**Your instructions:** The job is to output exactly the lines that run from the start of the entries through the line containing "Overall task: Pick", pictures omitted.

%%

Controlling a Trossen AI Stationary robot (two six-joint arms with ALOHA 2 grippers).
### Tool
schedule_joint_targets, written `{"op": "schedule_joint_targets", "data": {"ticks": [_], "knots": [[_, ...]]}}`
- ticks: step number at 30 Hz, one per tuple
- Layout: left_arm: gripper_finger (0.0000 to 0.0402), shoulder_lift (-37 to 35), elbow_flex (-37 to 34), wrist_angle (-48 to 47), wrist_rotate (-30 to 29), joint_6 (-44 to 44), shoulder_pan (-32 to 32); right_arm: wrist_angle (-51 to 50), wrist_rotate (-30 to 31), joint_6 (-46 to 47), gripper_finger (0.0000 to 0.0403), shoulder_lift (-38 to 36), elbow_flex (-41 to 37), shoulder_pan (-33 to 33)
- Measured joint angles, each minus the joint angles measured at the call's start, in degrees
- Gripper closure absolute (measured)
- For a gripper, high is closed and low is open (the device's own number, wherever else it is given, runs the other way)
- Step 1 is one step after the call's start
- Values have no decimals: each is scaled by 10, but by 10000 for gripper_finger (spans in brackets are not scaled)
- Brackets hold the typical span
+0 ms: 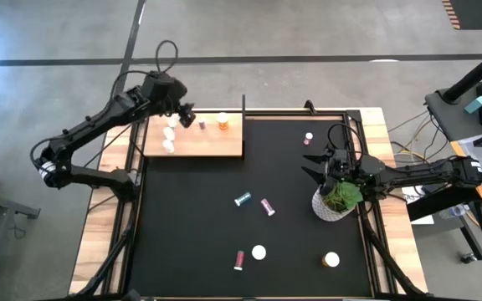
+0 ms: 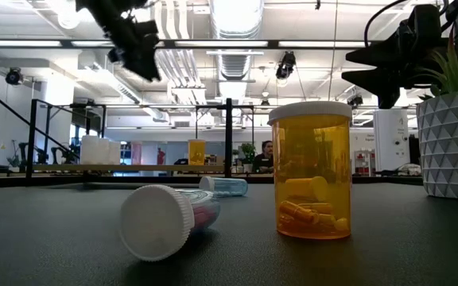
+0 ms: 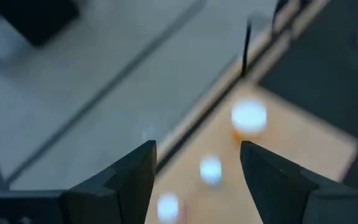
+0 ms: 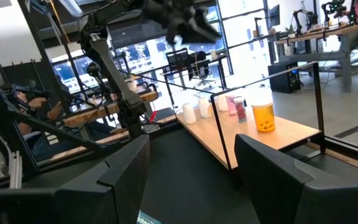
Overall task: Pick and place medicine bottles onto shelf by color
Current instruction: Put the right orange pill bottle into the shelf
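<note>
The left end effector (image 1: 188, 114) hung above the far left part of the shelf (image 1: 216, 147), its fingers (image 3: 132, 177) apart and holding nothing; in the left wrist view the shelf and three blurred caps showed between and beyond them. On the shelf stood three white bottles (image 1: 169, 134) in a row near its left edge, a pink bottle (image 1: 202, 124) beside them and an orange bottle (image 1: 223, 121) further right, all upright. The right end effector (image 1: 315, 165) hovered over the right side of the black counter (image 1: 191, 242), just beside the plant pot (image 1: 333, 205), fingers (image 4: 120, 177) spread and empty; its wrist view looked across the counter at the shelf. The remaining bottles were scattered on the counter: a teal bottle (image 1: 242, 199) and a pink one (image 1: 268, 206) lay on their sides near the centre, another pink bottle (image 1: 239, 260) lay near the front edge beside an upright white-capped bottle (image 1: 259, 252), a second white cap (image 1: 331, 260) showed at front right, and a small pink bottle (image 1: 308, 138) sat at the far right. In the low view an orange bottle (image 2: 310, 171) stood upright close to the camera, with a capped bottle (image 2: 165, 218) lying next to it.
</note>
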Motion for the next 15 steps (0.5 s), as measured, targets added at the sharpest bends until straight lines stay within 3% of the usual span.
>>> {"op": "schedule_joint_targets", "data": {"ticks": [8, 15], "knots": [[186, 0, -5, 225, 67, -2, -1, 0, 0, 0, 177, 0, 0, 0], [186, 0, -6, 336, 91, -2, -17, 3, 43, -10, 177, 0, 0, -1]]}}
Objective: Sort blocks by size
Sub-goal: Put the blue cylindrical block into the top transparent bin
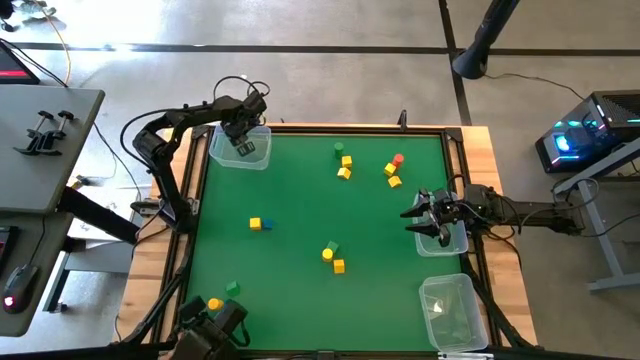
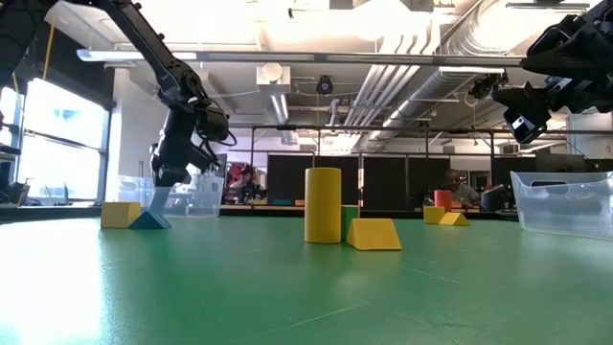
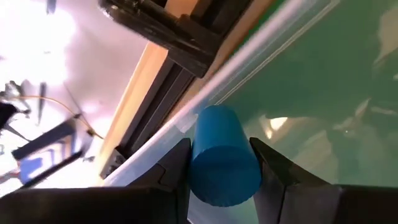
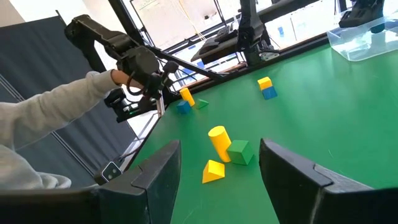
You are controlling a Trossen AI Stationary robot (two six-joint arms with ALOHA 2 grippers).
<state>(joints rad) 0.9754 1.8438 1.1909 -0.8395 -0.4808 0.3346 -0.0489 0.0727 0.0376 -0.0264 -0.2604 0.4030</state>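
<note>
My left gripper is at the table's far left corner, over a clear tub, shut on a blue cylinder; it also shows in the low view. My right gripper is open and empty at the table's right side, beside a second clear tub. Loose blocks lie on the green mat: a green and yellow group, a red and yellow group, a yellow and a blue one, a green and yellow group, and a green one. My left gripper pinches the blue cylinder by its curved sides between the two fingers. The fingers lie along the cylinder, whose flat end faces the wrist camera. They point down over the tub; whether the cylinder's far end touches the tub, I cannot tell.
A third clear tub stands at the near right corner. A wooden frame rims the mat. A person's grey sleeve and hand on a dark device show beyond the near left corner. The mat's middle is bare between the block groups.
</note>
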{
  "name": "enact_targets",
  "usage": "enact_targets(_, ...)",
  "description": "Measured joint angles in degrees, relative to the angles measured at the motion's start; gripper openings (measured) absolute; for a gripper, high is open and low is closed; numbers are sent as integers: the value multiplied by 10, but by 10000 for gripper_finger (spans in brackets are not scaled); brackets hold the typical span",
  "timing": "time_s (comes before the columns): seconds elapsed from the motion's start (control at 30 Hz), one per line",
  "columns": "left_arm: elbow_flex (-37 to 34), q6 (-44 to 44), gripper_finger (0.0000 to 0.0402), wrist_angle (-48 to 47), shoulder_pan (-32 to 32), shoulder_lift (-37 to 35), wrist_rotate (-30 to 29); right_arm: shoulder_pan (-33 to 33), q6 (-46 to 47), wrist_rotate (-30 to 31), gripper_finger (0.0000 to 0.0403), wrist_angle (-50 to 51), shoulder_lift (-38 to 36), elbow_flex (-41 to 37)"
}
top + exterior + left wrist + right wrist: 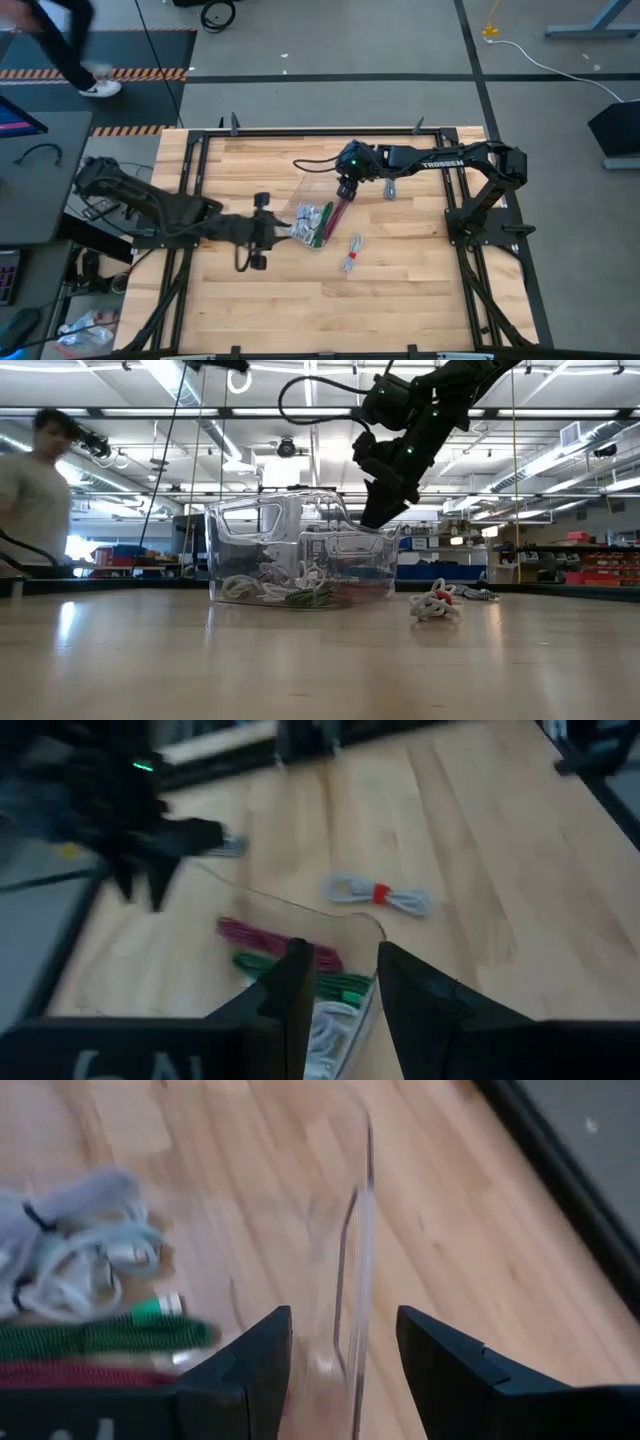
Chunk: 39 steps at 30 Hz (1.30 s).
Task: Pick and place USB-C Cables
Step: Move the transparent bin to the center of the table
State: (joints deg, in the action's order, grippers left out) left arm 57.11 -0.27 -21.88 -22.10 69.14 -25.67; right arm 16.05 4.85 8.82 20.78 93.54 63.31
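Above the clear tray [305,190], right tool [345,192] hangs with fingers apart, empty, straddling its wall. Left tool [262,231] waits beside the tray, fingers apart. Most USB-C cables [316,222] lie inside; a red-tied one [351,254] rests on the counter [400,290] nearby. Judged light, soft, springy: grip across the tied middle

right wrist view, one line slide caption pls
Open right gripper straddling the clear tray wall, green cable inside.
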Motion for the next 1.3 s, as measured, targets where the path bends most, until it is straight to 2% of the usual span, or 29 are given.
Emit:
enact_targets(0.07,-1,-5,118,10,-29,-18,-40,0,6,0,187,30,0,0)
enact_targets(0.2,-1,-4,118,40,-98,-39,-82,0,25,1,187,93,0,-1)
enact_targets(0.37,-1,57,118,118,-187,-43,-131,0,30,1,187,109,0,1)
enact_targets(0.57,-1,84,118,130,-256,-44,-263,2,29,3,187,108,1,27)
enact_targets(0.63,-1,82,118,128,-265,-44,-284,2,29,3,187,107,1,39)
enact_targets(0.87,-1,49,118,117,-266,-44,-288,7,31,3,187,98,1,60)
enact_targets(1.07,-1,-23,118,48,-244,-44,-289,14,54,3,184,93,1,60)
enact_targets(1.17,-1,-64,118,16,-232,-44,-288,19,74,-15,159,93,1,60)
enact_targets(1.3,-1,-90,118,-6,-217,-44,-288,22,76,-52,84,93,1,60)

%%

**Result:**
Controlling a Trossen AI Stationary robot (two six-joint arms with ALOHA 2 grippers).
### Tool
schedule_joint_targets, written `{"op": "schedule_joint_targets", "data": {"ticks": [_], "knots": [[_, ...]]}}`
- ticks: step number at 30 Hz, one per tuple
- Layout: left_arm: gripper_finger (0.0000 to 0.0402), shoulder_lift (-37 to 35), elbow_flex (-37 to 34), wrist_angle (-48 to 47), wrist_rotate (-30 to 29), joint_6 (-44 to 44), shoulder_pan (-32 to 32); right_arm: wrist_angle (-51 to 50), wrist_rotate (-30 to 31), joint_6 (-46 to 47), gripper_finger (0.0000 to 0.0403), shoulder_lift (-38 to 36), elbow_flex (-41 to 37), shoulder_pan (-33 to 33)
- Measured joint angles, each minus the joint angles measured at the call's start, in degrees
- Gripper closure absolute (measured)
- For a gripper, high is closed and low is open (the device's own number, wherever else it is given, runs the other way)
- Step 1 is one step after the call's start
- Values have no decimals: each is scaled by 10, but by 10000 for gripper_finger (spans in brackets are not scaled)
- Brackets hold the typical span
+0 ms: 
+0 ms: 
+0 ms: 
+0 ms: 
Overall task: Pick and place medicine bottles onto shelf by color

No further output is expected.